Christian stopped all movement and in his sudden stillness Ginger was tossed forward by the motion of her own effort. She hit the doorpost with her shoulder. Looking at Ed Rogers standing just beyond the stall, she winced as she gained her balance and realized the man had the same effect on beasts as he did on people.
“Now you know why you need the mules,” he stated.
“He just wants the apples.”
“There are no apples. It’s March.”
Just for a second, she saw the fixed demeanor of his eyes change. They narrowed a little and brightened a lot.

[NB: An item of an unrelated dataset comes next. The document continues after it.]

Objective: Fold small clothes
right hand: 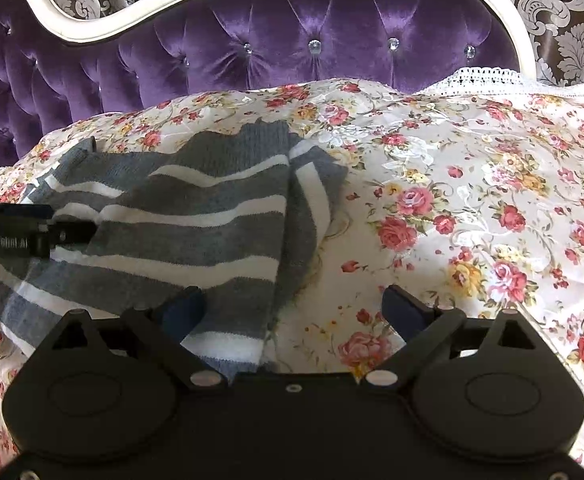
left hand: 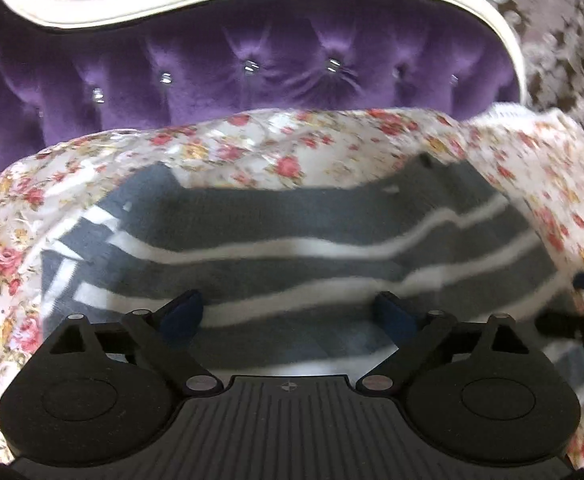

Then they were fixed again and focused on Christian’s large, round eyeballs above her head.
“Yes, thank you for that,” Ginger replied with a harrumph and dragged Christian reluctantly out of his stall and toward Ed Rogers.
“The harnesses and collars are set up out in the corral.”
“Are they?”
“They are and Bea is already finished brushing down Penny and is working on Agrippa. You need to move. We don’t have all day.”
She could see only his profile, but his left eye was bright again.
“All day is exactly what we have,” she replied.